Le « déconfinement » s’annonce socialement explosif en France et en Italie

Les classes dirigeantes, à la faveur de l’effondrement économique prévisible depuis quelques années, sous couvert de lutte contre le Covid-19, avec leur opportune mesure de confinement censément salvateur, escomptaient endiguer le virus de la contestation depuis plusieurs mois très virulent. En brisant le thermomètre (de la contestation), les gouvernants pensaient éliminer la fièvre (sociale). Autrement dit, en confinant des millions de prolétaires contestataires, ils espéraient enrayer leur tempérament subversif, désamorcer la bombe virale insurrectionnelle. Mais contre la fièvre sociale révolutionnaire chauffée à blanc aucun vaccin politique réformiste n’est efficient. Aucune manœuvre dilatoire sanitaire, fût-elle opérée dans un contexte de psychose pandémique, ne peut la circonscrire.

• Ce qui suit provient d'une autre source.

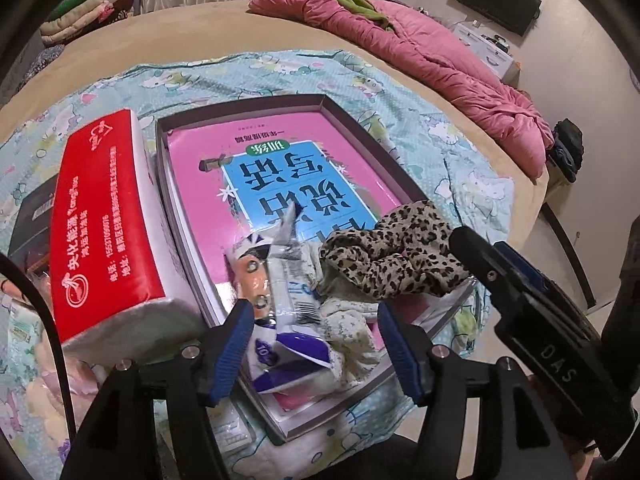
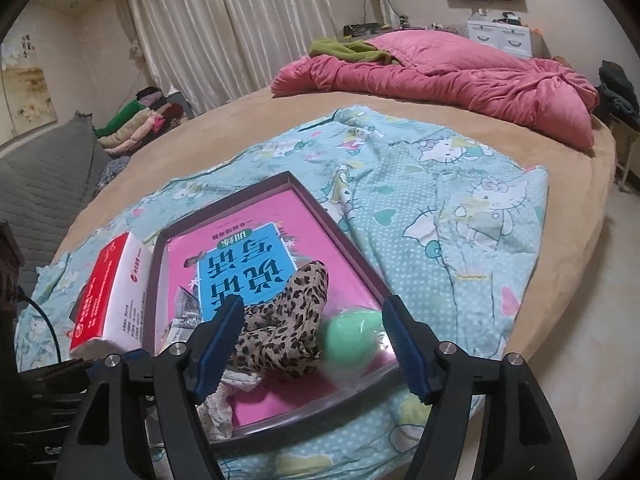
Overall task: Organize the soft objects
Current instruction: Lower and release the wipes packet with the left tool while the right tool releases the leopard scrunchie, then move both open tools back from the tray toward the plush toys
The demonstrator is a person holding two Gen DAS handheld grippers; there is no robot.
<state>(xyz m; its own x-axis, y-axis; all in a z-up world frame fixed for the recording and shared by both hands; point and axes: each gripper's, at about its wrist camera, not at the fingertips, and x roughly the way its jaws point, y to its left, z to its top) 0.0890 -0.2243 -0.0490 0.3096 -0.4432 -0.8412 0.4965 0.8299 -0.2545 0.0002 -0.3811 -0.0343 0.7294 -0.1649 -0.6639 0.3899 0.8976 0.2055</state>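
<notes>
Fingers of the left gripper (image 1: 316, 344): blue-padded, spread apart, released, with a crumpled white and purple wrapper (image 1: 280, 320) lying loose between them, pads not pressing it. Fingers of the right gripper (image 2: 316, 344): likewise spread and released, standing over a leopard-print cloth (image 2: 288, 320) and a pale green ball (image 2: 350, 340), neither gripped. Shallow tray (image 1: 368, 136): dark-rimmed, directly ahead of both pairs of fingers, resting on a cartoon-print sheet (image 2: 440, 200) spread over a tan bed (image 2: 568, 280). Pink book (image 1: 280, 168): flat on the tray floor, blue title panel, beyond the fingertips. Leopard-print cloth: bunched at the tray's near end, to the right of the left fingers, just beside the wrapper. Star-print pale fabric (image 1: 352, 332): under the wrapper, by the tray's near rim. Red and white tissue pack (image 1: 108, 232): outside the tray, against its left wall, left of both grippers. Pink quilt (image 2: 460, 80): heaped at the bed's far side, well apart from the fingers.
</notes>
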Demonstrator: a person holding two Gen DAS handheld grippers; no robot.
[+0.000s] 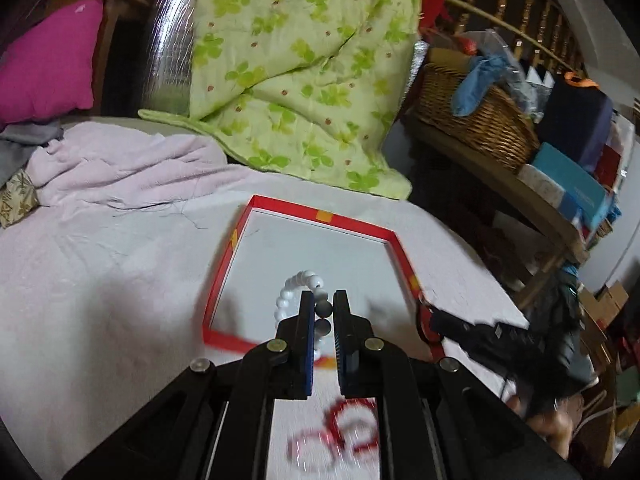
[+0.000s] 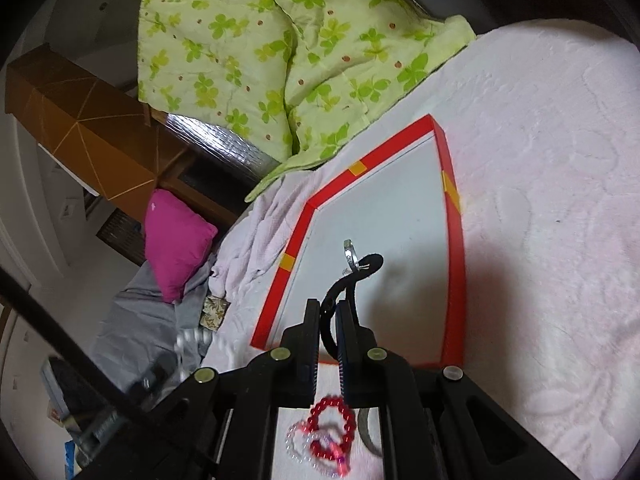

Le gouvernement français vient d’apprendre à ses dépens cette implacable vérité. En effet, la réalité vient de refroidir les ardeurs triomphales du pouvoir français trop naïvement confiant de sa manœuvrière opération totalitaire de confinement, après avoir pris connaissance du dernier rapport de leurs services du renseignement. Le gouvernement Macron, premier Etat à déchanter, vient d’apprendre, avec amertume, que le confinement n’avait pas eu les effets escomptés, à savoir endiguer le virus de la révolte sociale toujours en phase d’incubation, de fécondation, de maturation, de propagation, en dépit de « sa mise sous séquestre » policière, de sa mise sous camisole sanitaire. Sans aucun doute, ce rapport a dû faire l’effet d’une douche froide à l’Elysée. Sa lecture a assurément glacé le sang des dirigeants français. Selon l’hebdomadaire Le Point daté du 12 avril 2020, relayant une information du journal Le Parisien, « la fin du confinement inquiète les renseignements ». En effet, le service central du renseignement territorial redoute l’exacerbation des mouvements sociaux dans les prochaines semaines, au lendemain de la levée du confinement. Ainsi, notre analyse sur l’embrasement social prévu au lendemain de la période de confinement se confirme. Nous avions écrit ici même, dans Matière et Révolution, que les révoltes sociales allaient se propager plus massivement que le coronavirus. Quel que soit le pays, le continent. Pour paraphraser Poutine : les révoltes sociales iront déloger les puissants jusque dans leurs chiottes.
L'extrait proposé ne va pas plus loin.